Yes, jsoup can be used safely in multithreaded applications when proper thread safety patterns are followed. While jsoup's core data structures are not inherently thread-safe, you can achieve thread safety through careful design and implementation.
Thread Safety Guidelines
1. Use Separate Document Instances Per Thread
Each thread should work with its own Document
object.
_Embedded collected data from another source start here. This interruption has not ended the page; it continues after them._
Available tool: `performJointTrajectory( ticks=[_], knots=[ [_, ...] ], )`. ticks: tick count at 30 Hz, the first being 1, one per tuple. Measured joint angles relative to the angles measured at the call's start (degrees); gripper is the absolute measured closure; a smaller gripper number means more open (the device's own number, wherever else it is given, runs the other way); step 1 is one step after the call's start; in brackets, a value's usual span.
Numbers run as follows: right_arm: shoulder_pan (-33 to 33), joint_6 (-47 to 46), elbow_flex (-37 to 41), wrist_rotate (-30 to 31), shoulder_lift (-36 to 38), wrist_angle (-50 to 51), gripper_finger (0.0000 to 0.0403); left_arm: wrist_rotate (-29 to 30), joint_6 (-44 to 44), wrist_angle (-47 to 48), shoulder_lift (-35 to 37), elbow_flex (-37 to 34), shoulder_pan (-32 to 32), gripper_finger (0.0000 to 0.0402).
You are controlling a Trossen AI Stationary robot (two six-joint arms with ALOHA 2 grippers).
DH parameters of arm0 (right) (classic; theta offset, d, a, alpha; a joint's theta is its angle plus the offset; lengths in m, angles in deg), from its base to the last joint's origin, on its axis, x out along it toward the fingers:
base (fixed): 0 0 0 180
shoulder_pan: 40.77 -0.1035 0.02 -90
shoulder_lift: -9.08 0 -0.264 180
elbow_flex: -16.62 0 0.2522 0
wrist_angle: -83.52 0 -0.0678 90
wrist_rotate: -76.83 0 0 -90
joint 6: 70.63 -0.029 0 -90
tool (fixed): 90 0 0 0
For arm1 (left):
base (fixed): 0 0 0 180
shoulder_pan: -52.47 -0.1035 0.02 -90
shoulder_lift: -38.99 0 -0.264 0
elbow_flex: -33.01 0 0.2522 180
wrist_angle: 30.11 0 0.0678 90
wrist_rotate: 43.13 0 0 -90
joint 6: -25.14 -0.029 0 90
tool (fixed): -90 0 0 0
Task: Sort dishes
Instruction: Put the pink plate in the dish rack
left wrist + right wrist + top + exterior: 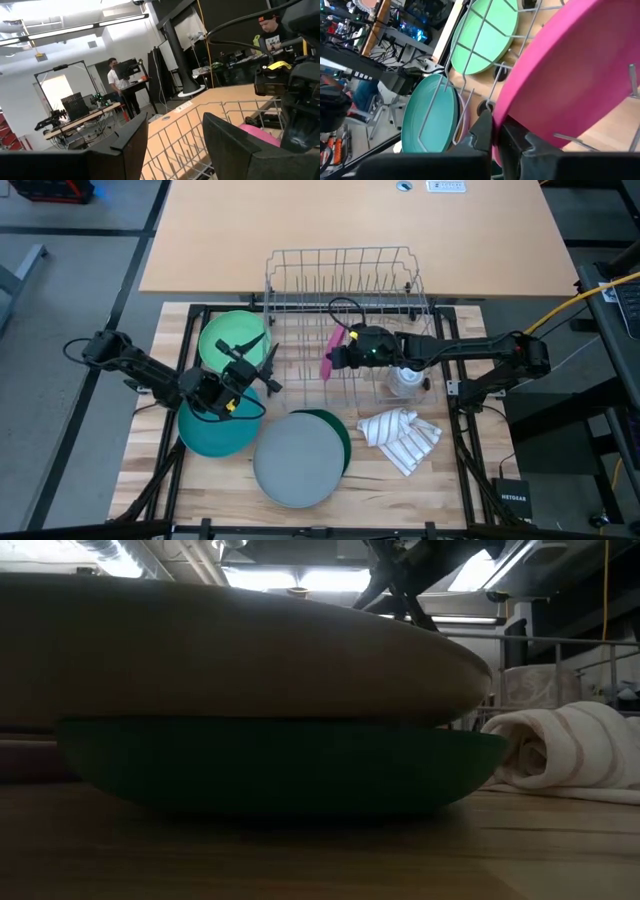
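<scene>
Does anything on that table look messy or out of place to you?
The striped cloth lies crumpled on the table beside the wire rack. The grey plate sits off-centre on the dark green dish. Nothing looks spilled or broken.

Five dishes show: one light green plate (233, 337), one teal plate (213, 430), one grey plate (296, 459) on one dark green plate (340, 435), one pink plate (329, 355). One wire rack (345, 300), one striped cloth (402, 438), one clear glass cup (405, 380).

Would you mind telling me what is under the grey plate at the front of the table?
A dark green dish lies under the grey plate, showing only along one edge; anything beneath it is hidden.
</scene>
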Motion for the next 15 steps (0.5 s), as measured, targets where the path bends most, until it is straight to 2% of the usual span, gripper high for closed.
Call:
performJointTrajectory(
  ticks=[6,15],
  knots=[
    [-0.02,1.92,-0.92,-0.57,0.00,-0.35,0.0393,0.00,-0.09,-0.05,0.00,0.00,0.00,0.0221],
    [-0.04,7.18,-7.68,-5.85,0.45,3.73,0.0393,0.00,-0.11,-0.03,0.00,0.00,0.00,0.0221]
  ],
)
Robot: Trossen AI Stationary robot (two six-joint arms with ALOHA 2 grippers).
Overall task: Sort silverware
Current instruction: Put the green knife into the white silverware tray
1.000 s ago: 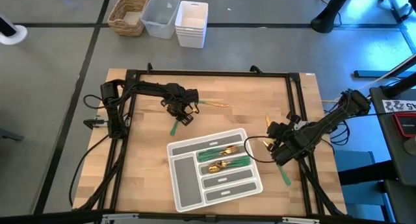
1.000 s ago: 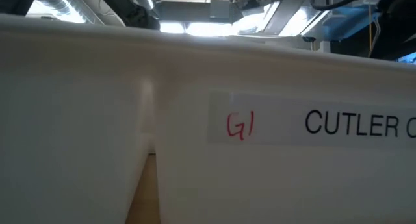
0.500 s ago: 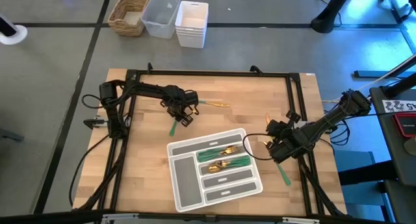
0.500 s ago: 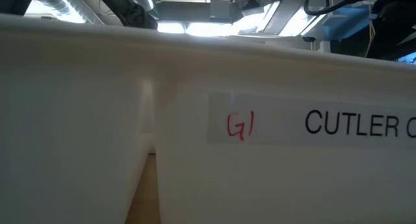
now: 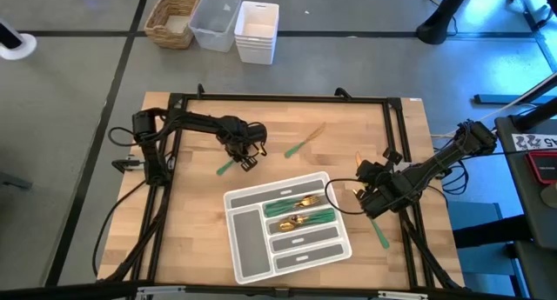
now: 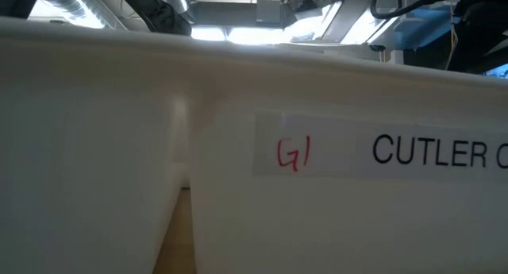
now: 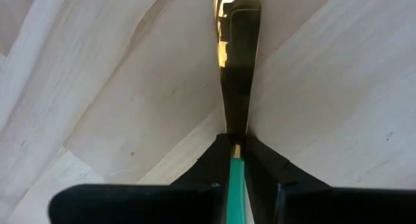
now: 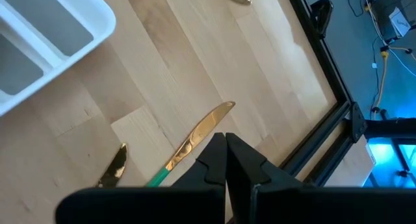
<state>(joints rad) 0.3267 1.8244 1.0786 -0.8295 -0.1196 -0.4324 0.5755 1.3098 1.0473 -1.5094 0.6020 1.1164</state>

Never share mutable jsoup objects across threads unless they are read-only.
// Safe: Each thread gets its own Document
Runnable task = () -> {
Document doc = Jsoup.connect("https://example.com").get();
// Process doc safely within this thread
};
// Unsafe: Sharing mutable Document across threads
Document sharedDoc = Jsoup.connect("https://example.com").get();
// Multiple threads modifying sharedDoc = race conditions
2. Read-Only Access is Thread-Safe
Once a Document
is fully constructed, multiple threads can safely read from it simultaneously without synchronization.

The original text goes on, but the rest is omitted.